Esse cenário das questões climáticas exige de imediato uma revisão do modo como a humanidade se relaciona com o mundo natural, a fim de redefinir o papel do ser humano dentro da biosfera, e com isso conciliar desenvolvimento econômico com a preservação da vida do planeta. Nesse sentido, ao dizer que a crise climática vivida na atualidade está forçando a humanidade a buscar transformações éticas, culturais, econômicas, políticas em vista à sobrevivência futura com qualidade de vida, uma vez que a ação humana é a principal responsável pelo aumento na frequência e intensidade de eventos climáticos extremos. Esse reconhecimento, no entanto, ainda não é uma unanimidade, uma vez que ainda existem pessoas e grupos econômicos e políticos, mesmo contrários à ciência, que negam a chamada emergência climática. 

A emergência climática é uma consequência das ações humanas em busca de progresso e do desenvolvimento da economia global que em vista de resultados econômicos imediatos, comprometem o equilíbrio da biosfera.
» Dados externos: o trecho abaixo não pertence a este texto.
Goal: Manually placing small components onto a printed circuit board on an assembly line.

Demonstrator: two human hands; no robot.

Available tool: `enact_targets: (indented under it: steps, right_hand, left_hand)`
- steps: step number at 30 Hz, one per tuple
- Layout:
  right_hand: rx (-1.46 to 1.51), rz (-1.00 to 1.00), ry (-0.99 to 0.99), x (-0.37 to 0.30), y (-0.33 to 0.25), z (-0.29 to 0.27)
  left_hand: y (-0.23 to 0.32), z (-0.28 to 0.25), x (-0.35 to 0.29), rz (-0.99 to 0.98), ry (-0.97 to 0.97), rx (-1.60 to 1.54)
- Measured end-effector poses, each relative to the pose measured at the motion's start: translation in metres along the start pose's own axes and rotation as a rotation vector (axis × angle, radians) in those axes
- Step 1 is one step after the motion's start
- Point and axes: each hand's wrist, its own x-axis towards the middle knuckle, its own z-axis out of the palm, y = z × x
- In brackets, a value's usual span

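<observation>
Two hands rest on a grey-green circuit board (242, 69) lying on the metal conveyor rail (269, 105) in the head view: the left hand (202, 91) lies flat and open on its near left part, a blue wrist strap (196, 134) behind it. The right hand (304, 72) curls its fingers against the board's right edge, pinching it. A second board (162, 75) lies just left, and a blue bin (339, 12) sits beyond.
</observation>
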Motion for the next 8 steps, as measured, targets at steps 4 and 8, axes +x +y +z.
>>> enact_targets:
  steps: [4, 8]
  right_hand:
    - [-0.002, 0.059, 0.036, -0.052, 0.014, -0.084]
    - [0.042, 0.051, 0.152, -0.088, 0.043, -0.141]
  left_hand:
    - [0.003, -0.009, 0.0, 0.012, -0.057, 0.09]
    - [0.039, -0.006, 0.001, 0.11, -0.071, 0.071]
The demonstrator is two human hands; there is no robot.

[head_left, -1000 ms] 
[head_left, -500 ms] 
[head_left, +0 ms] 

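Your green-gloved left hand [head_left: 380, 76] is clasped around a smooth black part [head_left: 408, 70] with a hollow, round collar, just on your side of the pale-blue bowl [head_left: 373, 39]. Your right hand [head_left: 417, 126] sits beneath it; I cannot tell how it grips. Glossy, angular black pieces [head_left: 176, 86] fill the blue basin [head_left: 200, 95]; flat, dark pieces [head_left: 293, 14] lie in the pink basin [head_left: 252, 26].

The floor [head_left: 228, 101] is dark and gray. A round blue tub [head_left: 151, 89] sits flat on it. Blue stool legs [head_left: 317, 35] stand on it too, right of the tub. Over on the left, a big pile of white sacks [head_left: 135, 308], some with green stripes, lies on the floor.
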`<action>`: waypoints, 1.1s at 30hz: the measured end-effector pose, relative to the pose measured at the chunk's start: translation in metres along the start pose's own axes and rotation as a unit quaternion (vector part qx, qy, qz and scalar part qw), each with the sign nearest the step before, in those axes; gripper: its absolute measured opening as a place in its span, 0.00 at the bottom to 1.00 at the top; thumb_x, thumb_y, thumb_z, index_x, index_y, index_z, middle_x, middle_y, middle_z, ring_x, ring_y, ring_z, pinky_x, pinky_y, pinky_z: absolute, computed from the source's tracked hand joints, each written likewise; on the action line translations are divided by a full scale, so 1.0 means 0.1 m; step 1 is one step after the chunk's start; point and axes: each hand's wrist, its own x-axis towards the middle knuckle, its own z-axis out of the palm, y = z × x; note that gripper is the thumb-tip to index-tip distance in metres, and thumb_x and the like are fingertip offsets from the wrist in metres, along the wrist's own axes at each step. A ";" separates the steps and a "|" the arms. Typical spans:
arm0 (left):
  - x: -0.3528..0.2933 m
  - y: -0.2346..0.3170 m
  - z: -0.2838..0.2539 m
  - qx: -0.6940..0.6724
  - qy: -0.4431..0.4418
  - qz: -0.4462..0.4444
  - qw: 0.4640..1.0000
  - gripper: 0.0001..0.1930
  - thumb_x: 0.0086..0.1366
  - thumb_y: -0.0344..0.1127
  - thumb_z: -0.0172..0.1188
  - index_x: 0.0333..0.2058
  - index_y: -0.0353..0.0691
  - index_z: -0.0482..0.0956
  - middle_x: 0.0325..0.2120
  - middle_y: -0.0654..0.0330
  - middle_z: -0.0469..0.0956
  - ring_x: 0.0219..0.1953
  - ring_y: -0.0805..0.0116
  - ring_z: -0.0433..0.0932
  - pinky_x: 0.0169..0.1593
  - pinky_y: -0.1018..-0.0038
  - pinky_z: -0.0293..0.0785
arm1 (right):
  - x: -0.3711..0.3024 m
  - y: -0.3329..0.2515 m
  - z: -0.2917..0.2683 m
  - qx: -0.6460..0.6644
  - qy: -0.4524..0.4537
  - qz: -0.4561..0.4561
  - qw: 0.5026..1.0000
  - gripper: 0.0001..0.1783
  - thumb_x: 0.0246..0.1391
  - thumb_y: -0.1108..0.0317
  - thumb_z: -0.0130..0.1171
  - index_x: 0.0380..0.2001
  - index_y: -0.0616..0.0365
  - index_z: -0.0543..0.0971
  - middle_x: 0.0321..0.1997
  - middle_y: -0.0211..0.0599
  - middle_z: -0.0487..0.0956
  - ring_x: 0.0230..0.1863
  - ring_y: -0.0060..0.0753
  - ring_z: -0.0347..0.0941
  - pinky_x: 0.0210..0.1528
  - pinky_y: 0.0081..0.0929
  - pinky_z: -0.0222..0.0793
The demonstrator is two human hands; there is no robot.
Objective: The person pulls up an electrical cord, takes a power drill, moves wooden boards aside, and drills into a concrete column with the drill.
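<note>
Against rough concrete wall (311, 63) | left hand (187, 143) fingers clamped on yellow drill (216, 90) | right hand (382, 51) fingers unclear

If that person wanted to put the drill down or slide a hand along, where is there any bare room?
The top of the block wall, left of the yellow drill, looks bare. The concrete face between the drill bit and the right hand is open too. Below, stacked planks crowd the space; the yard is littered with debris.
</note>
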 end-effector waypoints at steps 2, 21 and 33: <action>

Um problema político que exige vontade e ação por parte dos governos, empresas e sociedade, e um desafio ético que envolve escolhas morais para proteger a natureza e o próprio ser humano dos interesses econômicos. Desse modo, uma ética em vista do futuro humano não significa uma ética a ser praticada no futuro, mas sim, uma escolha e uma prática ética do presente para que esse futuro humano possa continuar a existir com qualidade de vida, respeitando o direito humano de viver em ambiente natural saudável. 

Nesse contexto, pode-se dizer que, desde a Antiguidade Clássica até meados do século XX, a natureza não recebeu proteção ética, pois era considerada superior e maior que o ser humano e, portanto, capaz de cuidar de si mesma. Assim, permanecia fora do campo da moralidade. Em outras palavras, acreditava-se que, mesmo com o uso da técnica, o ser humano não teria condições de violar o equilíbrio natural, razão pela qual a natureza não necessitaria de proteção. No entanto, com o aumento da capacidade técnica humana de intervir no mundo natural, ela tornou-se vulnerável, passando a demandar proteção ética.

Os movimentos ambientalistas nascidos nos anos 1960 buscaram encontrar uma ética ambiental com o propósito de conservar a natureza, proteger a fauna e a flora, criar parques nacionais e áreas de proteção, preservar paisagens primitivas ou mesmo selvagens. Embora tais movimentos tenham trazido bons resultados, sobretudo na questão da conscientização, eles também revelaram certas fragilidades, uma vez que a natureza estava sendo pensada de modo separado das questões sociais, econômicas, raciais, entre outras. 

É na década seguinte, isto é, nos anos 1970 que começa a ganhar força uma perspectiva mais interdisciplinar e interseccional das questões ambientais. Movimentos como o da justiça ambiental passaram a denunciar que as populações mais vulneráveis como as populações negras, indígenas e pobres em geral são frequentemente mais afetados pela degradação ambiental, seja através da poluição, desastres climáticos, escassez de água, furacões, entre outros fatores. Esse olhar ampliado sobre as questões ambientais fez com que a luta pela preservação ambiental se conectasse com as lutas sociais, raciais, como a pobreza e a desigualdade racial. 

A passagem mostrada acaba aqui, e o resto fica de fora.